Requirement ->
Each record must be written out again exactly. Skip any picture it contains.
** Opening Data listing block **
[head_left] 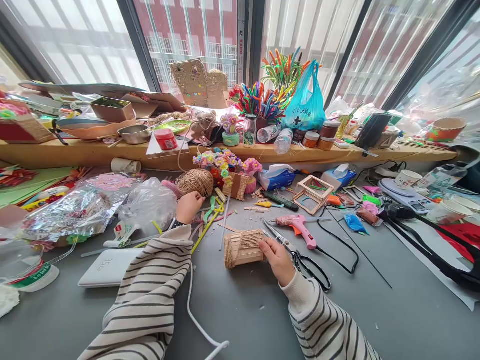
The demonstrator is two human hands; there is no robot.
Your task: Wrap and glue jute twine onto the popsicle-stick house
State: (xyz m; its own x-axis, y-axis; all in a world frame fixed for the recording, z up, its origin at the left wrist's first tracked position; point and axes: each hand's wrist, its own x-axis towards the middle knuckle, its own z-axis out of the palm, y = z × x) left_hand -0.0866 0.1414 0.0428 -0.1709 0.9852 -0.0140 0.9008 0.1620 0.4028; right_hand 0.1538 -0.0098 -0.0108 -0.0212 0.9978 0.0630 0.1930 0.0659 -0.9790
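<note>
My right hand [276, 260] grips the right end of a small cylinder [243, 248] made of wooden sticks with twine wound around it, lying on its side on the grey table [375, 320]. My left hand [188, 206] reaches forward with curled fingers and touches a ball of jute twine [195, 181]. Whether the fingers hold a strand is hidden. Both arms wear striped sleeves.
Scissors [300, 255] and a pink glue gun [298, 227] with its black cord lie right of the cylinder. Plastic bags [148, 202], a white box [107, 267], flower crafts [225, 167] and a stick frame [313, 192] crowd the table. A cluttered wooden shelf [75, 152] runs behind.
</note>
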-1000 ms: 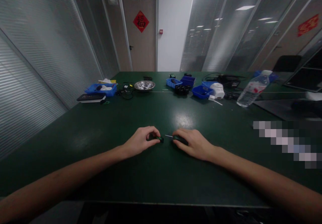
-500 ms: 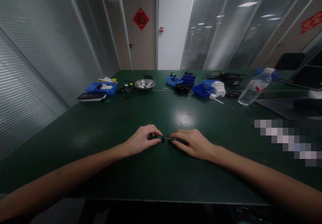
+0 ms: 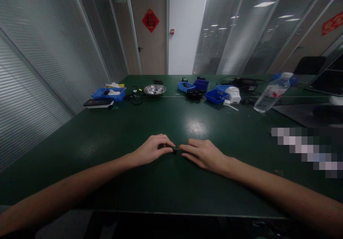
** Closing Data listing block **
Finished task ->
[head_left] 
The demonstrator is two human hands; there is no robot.
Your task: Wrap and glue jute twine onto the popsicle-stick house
State: (xyz m; its own x-axis, y-axis; all in a world frame fixed for the recording, z up, its origin at the left wrist's first tracked position; point and axes: each hand's wrist, its own x-axis towards the middle knuckle, its own z-axis out of the palm, y = z × x) left_hand -0.0866 0.1414 0.0428 -0.1709 0.9852 -0.0140 0.9008 0.1620 0.4028; right_hand 0.1538 -0.0098 -0.0108 -0.0212 0.9978 0.0630 0.1930 0.0659 -0.9790
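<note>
My right hand [276, 260] grips the right end of a small cylinder [243, 248] made of wooden sticks with twine wound around it, lying on its side on the grey table [375, 320]. My left hand [188, 206] reaches forward with curled fingers and touches a ball of jute twine [195, 181]. Whether the fingers hold a strand is hidden. Both arms wear striped sleeves.
Scissors [300, 255] and a pink glue gun [298, 227] with its black cord lie right of the cylinder. Plastic bags [148, 202], a white box [107, 267], flower crafts [225, 167] and a stick frame [313, 192] crowd the table. A cluttered wooden shelf [75, 152] runs behind.
</note>
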-1000 ms: 
-500 ms: 
+0 ms: 

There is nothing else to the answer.